- [The problem]
Nothing in the records may change. Output them all exactly.

Items listed in a dataset:
○ ○ ○ ○

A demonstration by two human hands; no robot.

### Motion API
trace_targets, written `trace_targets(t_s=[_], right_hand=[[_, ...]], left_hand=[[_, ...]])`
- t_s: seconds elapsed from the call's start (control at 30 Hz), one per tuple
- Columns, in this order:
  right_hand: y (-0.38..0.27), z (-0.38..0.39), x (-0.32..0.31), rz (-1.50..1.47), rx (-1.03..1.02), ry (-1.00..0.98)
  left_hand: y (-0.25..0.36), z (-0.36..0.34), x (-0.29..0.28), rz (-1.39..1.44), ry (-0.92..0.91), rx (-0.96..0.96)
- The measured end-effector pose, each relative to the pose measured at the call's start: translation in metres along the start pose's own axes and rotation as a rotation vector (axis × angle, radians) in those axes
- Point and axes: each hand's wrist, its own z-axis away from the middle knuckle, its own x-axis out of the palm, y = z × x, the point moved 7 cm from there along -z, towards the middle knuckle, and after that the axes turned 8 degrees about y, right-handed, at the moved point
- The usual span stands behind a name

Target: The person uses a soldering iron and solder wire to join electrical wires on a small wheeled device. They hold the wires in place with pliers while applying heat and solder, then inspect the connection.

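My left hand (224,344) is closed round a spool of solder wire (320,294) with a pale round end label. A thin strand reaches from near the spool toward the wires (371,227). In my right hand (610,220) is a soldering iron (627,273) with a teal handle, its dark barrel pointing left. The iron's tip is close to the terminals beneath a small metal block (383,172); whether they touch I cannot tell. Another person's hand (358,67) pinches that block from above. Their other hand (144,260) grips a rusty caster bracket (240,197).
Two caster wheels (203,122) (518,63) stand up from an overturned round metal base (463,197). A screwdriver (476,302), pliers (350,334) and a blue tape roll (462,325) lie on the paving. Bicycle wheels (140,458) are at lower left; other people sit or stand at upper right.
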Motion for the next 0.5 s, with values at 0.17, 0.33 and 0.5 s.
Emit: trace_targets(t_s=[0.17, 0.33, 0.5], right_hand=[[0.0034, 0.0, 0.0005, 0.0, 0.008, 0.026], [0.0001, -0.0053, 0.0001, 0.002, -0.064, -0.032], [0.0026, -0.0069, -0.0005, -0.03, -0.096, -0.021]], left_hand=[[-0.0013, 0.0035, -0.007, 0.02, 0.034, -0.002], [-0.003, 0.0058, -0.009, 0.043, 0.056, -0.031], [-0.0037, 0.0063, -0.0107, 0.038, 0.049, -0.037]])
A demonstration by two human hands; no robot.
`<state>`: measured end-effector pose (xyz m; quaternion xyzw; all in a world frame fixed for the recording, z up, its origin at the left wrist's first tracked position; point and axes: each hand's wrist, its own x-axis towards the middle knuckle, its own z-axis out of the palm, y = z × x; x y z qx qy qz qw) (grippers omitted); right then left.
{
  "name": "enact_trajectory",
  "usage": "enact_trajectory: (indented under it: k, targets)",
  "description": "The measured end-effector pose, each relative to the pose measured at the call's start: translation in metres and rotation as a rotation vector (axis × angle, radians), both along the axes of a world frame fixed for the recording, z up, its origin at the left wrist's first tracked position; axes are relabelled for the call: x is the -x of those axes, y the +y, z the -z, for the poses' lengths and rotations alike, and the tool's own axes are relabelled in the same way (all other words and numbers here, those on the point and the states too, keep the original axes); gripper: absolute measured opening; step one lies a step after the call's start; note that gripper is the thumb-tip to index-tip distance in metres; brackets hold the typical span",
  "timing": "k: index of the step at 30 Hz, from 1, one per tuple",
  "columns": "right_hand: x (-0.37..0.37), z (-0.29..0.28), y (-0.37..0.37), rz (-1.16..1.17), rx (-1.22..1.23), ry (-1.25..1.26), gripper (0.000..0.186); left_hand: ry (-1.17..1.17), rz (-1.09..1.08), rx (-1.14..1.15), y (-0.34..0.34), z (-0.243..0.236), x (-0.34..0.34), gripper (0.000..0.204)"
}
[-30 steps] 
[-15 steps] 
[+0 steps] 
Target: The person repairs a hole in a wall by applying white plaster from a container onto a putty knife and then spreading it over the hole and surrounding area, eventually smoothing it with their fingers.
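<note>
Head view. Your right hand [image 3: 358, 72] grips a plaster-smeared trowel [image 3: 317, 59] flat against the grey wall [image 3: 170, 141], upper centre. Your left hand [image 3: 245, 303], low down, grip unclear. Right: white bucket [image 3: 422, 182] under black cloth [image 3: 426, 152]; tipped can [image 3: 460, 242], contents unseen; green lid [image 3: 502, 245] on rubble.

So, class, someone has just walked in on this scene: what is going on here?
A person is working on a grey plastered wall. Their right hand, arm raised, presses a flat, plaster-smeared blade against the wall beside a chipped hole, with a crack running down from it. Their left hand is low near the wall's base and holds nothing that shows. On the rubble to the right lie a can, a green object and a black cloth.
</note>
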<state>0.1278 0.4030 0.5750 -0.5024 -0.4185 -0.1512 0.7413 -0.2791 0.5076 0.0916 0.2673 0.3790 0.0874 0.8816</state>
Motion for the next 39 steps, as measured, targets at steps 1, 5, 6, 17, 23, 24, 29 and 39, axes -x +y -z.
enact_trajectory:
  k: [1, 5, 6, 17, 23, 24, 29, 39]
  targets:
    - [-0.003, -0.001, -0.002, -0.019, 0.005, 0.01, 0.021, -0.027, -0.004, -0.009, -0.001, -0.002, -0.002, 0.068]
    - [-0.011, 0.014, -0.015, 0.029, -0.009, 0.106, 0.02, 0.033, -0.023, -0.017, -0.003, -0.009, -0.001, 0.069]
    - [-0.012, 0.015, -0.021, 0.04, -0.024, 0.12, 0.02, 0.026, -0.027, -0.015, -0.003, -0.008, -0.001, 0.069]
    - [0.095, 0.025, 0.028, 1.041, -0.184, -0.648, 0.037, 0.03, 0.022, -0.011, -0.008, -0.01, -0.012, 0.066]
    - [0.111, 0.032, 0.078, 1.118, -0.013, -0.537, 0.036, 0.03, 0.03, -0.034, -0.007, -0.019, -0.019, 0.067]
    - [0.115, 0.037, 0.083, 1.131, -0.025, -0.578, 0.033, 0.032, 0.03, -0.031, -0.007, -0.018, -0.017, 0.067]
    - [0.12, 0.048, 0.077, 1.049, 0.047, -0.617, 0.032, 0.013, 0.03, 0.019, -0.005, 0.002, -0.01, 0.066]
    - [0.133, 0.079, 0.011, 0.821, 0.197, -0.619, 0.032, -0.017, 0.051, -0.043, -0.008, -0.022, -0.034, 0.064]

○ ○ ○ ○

- [Response]
A demonstration by two human hands; no robot.

### Motion API
trace_targets, written `trace_targets(t_s=[_], right_hand=[[_, ...]], left_hand=[[_, ...]])`
- t_s: seconds elapsed from the call's start (control at 30 Hz), one per tuple
- Columns, in this order:
  right_hand: y (-0.38..0.27), z (-0.38..0.39), x (-0.32..0.31), rz (-1.50..1.47), rx (-1.03..1.02), ry (-1.00..0.98)
  left_hand: y (-0.25..0.36), z (-0.36..0.34), x (-0.29..0.28), rz (-1.39..1.44), ry (-0.92..0.91), rx (-0.96..0.96)
- The measured end-effector pose, each relative to the pose measured at the call's start: translation in metres along the start pose's own axes and rotation as a rotation vector (axis × angle, radians) in those axes
- Point and axes: each hand's wrist, its own z-axis away from the middle knuckle, its own x-axis out of the palm, y = z × x, the point moved 7 cm from there along -z, towards the middle knuckle, and after that the axes turned 8 degrees about y, right-handed, at the moved point
- The usual span stands behind a name

Target: The person uses a soldering iron and solder wire to join electrical wires on a small wheeled device. They hold the wires in place with pliers while applying heat and solder, then inspect the connection.

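My left hand (224,344) is closed round a spool of solder wire (320,294) with a pale round end label. A thin strand reaches from near the spool toward the wires (371,227). In my right hand (610,220) is a soldering iron (627,273) with a teal handle, its dark barrel pointing left. The iron's tip is close to the terminals beneath a small metal block (383,172); whether they touch I cannot tell. Another person's hand (358,67) pinches that block from above. Their other hand (144,260) grips a rusty caster bracket (240,197).
Two caster wheels (203,122) (518,63) stand up from an overturned round metal base (463,197). A screwdriver (476,302), pliers (350,334) and a blue tape roll (462,325) lie on the paving. Bicycle wheels (140,458) are at lower left; other people sit or stand at upper right.
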Motion for the next 0.5 s, with values at 0.17, 0.33 and 0.5 s.
Emit: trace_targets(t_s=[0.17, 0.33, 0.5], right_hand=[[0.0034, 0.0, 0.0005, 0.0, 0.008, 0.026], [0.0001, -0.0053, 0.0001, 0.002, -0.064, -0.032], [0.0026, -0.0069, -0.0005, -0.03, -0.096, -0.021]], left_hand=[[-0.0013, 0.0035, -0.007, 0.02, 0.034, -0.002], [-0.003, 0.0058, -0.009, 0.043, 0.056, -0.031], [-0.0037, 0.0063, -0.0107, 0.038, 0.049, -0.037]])
A demonstration by two human hands; no robot.
`<state>`: measured end-effector pose (xyz m; quaternion xyzw; all in a world frame fixed for the recording, z up, its origin at the left wrist's first tracked position; point and axes: each hand's wrist, its own x-axis towards the middle knuckle, its own z-axis out of the palm, y = z × x; x y z qx qy qz qw) (grippers omitted); right then left.
{
  "name": "enact_trajectory",
  "usage": "enact_trajectory: (indented under it: k, targets)",
  "description": "The measured end-effector pose, each relative to the pose measured at the call's start: translation in metres and rotation as a rotation vector (axis × angle, radians), both along the axes of a world frame fixed for the recording, z up, its origin at the left wrist's first tracked position; axes are relabelled for the call: x is the -x of those axes, y the +y, z the -z, for the poses' lengths and rotations alike, and the tool's own axes are relabelled in the same way (all other words and numbers here, those on the point and the states too, keep the original axes); gripper: absolute measured opening; step one lies a step after the call's start; note that gripper is the thumb-tip to index-tip distance in metres; brackets hold the typical span",
  "timing": "k: index of the step at 30 Hz, from 1, one per tuple",
  "columns": "right_hand: x (-0.37..0.37), z (-0.29..0.28), y (-0.37..0.37), rz (-1.16..1.17), rx (-1.22..1.23), ry (-1.25..1.26), gripper (0.000..0.186); left_hand: ry (-1.17..1.17), rz (-1.09..1.08), rx (-1.14..1.15), y (-0.34..0.34), z (-0.243..0.236), x (-0.34..0.34), gripper (0.000..0.204)"
}
[-30 steps] 
[-15 steps] 
[+0 steps] 
Target: The person repairs a hole in a wall by applying white plaster from a container onto a putty knife and then spreading it over the hole and surrounding area, eventually smoothing it with their fingers.
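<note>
Head view. Your right hand [image 3: 358, 72] grips a plaster-smeared trowel [image 3: 317, 59] flat against the grey wall [image 3: 170, 141], upper centre. Your left hand [image 3: 245, 303], low down, grip unclear. Right: white bucket [image 3: 422, 182] under black cloth [image 3: 426, 152]; tipped can [image 3: 460, 242], contents unseen; green lid [image 3: 502, 245] on rubble.

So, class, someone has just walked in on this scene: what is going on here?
A person is working on a grey plastered wall. Their right hand, arm raised, presses a flat, plaster-smeared blade against the wall beside a chipped hole, with a crack running down from it. Their left hand is low near the wall's base and holds nothing that shows. On the rubble to the right lie a can, a green object and a black cloth.
</note>
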<state>0.1278 0.4030 0.5750 -0.5024 -0.4185 -0.1512 0.7413 -0.2791 0.5076 0.0916 0.2673 0.3790 0.0874 0.8816</state>
Motion for the next 39 steps, as measured, targets at steps 1, 5, 6, 17, 23, 24, 29 and 39, axes -x +y -z.
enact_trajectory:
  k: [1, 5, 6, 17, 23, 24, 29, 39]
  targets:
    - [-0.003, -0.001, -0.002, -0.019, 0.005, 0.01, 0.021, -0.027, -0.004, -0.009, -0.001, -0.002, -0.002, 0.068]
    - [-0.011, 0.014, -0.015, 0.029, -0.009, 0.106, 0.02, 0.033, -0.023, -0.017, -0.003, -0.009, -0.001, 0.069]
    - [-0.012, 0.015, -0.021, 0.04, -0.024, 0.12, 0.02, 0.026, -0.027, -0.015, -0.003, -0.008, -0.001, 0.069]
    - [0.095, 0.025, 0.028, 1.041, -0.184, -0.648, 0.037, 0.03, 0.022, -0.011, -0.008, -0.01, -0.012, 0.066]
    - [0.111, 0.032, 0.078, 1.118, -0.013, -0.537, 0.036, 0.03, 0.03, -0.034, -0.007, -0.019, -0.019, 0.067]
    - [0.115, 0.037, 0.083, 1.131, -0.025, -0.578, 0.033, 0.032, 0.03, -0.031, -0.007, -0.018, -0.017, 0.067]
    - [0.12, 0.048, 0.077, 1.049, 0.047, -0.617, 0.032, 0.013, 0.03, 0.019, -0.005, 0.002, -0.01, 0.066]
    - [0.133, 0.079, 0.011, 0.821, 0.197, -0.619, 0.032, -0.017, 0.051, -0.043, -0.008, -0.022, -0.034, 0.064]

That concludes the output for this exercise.